EXERCISE INSTRUCTIONS :: Determine the number of lines in the listing that contain "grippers". Write only that number.

SUPPLIED DATA ::

_ _ _ _ _

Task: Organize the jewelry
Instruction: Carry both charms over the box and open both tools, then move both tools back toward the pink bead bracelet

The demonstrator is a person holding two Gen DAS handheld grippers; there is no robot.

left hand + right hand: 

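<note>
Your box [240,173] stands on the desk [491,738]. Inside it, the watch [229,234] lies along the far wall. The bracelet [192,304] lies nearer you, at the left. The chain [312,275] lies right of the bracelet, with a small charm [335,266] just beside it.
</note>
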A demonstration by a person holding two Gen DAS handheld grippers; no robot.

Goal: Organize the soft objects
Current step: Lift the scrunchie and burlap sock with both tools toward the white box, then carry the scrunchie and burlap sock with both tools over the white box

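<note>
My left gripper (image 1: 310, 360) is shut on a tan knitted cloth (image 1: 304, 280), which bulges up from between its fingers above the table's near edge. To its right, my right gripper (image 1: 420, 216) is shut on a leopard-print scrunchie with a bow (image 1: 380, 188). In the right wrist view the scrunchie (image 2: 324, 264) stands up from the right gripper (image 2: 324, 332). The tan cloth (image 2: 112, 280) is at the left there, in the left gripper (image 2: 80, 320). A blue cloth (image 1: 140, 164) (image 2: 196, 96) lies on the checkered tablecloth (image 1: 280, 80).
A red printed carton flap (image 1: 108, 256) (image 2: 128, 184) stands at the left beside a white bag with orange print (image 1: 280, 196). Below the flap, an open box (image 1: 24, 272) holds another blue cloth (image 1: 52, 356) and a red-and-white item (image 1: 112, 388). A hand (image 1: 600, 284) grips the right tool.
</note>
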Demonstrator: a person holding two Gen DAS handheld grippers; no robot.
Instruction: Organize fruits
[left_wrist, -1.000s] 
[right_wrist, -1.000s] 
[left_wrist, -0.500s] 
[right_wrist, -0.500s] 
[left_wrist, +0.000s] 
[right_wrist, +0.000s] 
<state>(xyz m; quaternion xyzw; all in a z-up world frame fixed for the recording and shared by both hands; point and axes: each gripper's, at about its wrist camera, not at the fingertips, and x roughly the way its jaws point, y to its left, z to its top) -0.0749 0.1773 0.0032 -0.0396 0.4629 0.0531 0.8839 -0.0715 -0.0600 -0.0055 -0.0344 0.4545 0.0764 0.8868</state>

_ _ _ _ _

RESULT OF THIS TASK :: 3